- [TRY IT] Filter the listing below, please, and copy only the lines with the word "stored".

(Beginning of DATASET RECORDS)

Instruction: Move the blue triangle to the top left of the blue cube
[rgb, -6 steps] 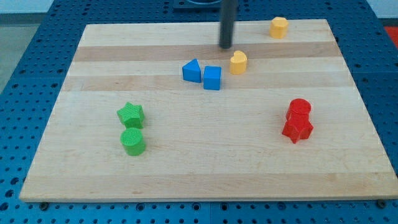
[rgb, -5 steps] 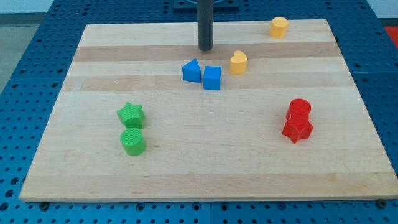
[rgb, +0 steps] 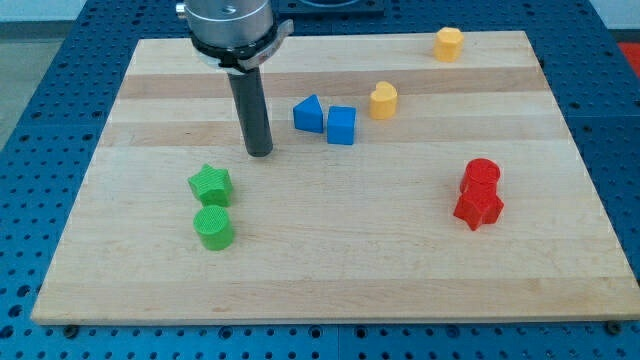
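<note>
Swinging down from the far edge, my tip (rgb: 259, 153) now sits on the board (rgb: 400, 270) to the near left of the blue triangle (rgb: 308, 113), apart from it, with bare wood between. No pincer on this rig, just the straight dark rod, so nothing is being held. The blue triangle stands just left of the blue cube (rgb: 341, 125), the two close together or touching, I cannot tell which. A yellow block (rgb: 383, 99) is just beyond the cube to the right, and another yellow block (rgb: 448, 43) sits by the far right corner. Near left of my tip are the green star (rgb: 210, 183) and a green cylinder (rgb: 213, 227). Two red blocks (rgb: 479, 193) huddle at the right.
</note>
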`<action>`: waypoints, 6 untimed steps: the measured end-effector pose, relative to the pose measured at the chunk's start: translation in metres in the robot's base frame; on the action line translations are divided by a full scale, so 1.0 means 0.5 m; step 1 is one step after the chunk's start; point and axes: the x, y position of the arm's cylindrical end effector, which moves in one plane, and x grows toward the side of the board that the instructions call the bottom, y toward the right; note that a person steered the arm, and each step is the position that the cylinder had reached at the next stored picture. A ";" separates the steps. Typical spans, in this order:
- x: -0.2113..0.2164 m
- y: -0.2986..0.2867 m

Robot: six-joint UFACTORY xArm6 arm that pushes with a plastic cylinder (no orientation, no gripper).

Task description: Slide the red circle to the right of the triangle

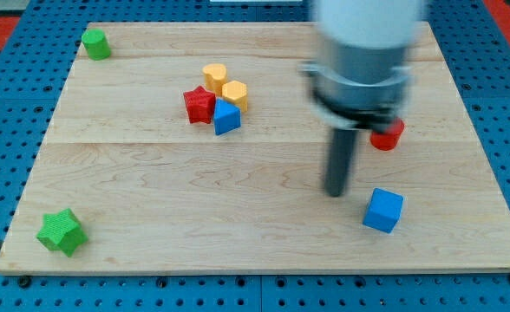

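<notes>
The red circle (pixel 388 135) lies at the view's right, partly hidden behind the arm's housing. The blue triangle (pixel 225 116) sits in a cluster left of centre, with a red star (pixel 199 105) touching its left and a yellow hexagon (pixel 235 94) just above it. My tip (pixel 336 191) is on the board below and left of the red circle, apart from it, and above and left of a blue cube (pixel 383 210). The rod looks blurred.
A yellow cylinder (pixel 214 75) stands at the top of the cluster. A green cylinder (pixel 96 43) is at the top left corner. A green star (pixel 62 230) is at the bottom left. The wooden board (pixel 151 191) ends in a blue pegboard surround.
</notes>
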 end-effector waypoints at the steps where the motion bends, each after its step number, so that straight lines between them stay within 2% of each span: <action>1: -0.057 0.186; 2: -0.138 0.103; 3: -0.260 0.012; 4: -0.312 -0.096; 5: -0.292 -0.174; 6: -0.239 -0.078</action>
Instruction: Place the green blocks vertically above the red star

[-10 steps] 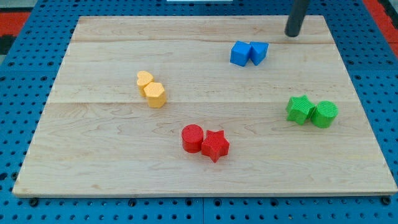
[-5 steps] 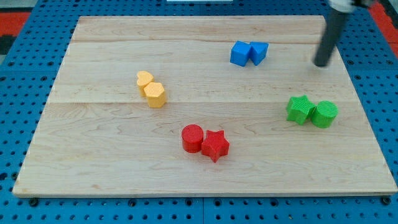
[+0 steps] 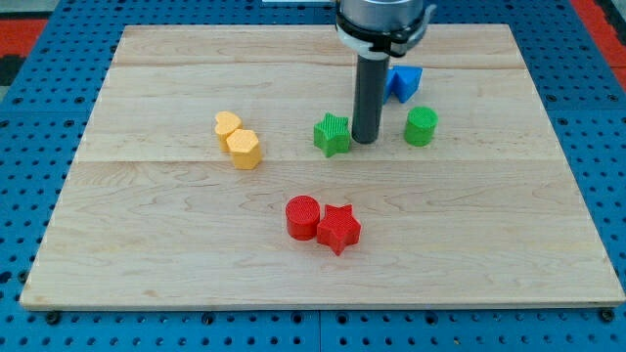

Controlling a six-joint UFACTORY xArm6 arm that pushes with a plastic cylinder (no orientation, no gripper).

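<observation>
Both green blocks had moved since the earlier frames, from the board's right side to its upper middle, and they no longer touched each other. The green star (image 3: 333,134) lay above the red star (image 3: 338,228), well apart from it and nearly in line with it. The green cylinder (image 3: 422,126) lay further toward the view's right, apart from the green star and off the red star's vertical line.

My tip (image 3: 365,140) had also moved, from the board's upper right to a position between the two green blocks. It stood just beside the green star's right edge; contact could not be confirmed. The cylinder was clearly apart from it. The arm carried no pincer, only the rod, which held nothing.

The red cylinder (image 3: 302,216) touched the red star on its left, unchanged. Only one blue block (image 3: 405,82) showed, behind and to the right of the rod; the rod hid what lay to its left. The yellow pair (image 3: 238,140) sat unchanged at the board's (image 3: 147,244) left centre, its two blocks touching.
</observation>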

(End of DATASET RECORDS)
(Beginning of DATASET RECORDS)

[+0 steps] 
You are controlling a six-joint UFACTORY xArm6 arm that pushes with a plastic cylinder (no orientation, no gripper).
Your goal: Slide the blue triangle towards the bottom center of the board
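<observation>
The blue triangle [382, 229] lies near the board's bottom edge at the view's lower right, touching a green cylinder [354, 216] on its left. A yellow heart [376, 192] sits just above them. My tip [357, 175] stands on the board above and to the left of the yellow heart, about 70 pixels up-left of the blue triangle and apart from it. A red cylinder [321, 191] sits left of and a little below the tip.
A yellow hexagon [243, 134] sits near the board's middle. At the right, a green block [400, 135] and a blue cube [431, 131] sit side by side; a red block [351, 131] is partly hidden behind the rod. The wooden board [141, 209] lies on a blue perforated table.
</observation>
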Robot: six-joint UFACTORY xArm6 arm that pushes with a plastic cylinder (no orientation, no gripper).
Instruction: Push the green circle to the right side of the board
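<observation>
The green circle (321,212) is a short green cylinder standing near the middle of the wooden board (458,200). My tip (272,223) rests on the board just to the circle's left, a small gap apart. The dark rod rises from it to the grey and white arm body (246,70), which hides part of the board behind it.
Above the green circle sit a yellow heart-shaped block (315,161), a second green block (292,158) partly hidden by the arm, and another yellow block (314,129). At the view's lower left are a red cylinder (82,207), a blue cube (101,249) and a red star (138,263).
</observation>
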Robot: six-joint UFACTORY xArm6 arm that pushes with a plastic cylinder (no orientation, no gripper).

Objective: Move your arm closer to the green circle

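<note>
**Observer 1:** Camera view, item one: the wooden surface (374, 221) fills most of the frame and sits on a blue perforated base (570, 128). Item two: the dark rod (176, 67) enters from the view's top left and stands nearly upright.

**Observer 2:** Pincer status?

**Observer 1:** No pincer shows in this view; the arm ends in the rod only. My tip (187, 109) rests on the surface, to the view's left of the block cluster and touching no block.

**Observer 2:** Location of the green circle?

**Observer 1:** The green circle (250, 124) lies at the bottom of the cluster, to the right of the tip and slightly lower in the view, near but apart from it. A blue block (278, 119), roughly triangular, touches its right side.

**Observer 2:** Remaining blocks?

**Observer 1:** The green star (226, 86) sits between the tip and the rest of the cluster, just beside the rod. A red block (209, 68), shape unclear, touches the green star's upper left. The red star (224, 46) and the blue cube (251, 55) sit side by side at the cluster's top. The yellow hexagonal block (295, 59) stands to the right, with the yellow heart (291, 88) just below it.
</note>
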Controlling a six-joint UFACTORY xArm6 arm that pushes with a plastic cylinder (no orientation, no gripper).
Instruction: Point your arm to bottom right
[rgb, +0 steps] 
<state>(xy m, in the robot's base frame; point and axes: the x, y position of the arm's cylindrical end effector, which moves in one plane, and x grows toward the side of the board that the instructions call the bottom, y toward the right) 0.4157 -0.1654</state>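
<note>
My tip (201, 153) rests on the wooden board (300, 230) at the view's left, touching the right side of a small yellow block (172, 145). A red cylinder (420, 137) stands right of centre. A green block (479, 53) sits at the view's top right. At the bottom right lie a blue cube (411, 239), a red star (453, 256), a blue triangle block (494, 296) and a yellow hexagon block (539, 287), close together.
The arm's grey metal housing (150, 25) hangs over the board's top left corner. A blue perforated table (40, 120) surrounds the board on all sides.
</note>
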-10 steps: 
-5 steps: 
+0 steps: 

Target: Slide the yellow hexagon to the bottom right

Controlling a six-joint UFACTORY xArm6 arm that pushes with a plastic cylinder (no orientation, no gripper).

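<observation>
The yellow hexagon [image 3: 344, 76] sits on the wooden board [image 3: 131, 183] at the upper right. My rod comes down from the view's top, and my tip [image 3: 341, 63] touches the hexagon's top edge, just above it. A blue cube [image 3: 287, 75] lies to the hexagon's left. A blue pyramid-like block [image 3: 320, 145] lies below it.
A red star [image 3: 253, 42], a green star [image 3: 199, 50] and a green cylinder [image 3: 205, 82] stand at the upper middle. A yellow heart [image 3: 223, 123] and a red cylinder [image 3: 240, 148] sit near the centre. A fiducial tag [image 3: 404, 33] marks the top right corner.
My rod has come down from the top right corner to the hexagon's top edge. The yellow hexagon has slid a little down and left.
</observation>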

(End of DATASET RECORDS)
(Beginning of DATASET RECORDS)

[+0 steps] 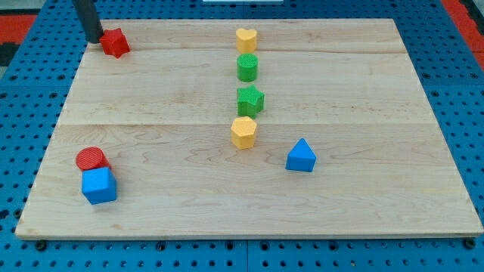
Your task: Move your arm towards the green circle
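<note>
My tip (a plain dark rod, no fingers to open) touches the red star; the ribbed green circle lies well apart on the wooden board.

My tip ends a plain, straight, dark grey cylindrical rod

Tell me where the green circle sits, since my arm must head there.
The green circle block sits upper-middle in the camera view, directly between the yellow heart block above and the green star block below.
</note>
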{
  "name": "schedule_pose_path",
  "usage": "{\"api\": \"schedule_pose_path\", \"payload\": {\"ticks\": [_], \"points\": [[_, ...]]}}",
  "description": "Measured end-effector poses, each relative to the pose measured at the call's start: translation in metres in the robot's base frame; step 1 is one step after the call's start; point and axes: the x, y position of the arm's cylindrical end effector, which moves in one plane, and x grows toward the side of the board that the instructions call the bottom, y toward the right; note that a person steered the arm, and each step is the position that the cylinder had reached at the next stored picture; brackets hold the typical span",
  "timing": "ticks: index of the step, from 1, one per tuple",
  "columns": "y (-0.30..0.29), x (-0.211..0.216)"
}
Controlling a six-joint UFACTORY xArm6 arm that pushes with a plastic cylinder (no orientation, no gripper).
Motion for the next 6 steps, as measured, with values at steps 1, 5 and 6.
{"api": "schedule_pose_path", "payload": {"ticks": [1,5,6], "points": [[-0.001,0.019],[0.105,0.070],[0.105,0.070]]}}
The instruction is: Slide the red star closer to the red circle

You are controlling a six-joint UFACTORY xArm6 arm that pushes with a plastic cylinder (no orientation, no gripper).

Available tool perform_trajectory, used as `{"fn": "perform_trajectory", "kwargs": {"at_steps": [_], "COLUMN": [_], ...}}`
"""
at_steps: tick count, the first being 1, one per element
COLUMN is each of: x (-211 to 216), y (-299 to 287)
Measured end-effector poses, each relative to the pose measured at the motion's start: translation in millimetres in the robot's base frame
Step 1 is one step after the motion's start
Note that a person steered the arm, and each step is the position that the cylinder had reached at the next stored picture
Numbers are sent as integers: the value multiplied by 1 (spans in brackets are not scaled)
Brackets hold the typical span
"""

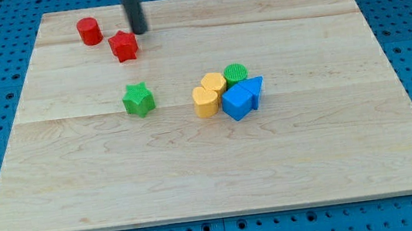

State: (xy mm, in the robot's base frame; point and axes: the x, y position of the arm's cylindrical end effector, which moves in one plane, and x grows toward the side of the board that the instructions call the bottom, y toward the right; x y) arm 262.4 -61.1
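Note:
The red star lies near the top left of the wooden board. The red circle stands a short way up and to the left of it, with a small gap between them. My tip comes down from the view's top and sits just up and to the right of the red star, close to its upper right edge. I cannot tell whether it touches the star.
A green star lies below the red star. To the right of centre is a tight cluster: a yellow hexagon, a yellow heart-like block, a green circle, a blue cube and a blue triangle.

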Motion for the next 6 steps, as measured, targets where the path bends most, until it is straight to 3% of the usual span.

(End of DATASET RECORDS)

- [ANSWER SECTION]
`<action>`: waypoints, 6 untimed steps: the measured end-effector pose, relative to the pose measured at the chunk's start: translation in metres in the robot's base frame; on the action line translations are divided by a full scale, so 1.0 means 0.5 m; step 1 is one step after the chunk's start; point and axes: the x, y position of the arm's cylindrical end effector, which moves in one plane, and x grows toward the side of the board that the instructions call the bottom, y toward the right; note that a person steered the arm, and each step is the position that the cylinder had reached at the next stored picture. A ";" separates the steps. Typical spans, in this order:
  "description": "Measured end-effector poses, each relative to the pose measured at the call's start: translation in metres in the robot's base frame; step 1 is one step after the call's start; point and axes: the x, y position of the arm's cylindrical end effector, which moves in one plane, and x grows toward the side of the board that the instructions call the bottom, y toward the right; note that a person steered the arm, and each step is the position that the cylinder had reached at the next stored picture; brackets hold the typical span",
Note that a person steered the arm, and each step is the position that the cylinder had reached at the next stored picture

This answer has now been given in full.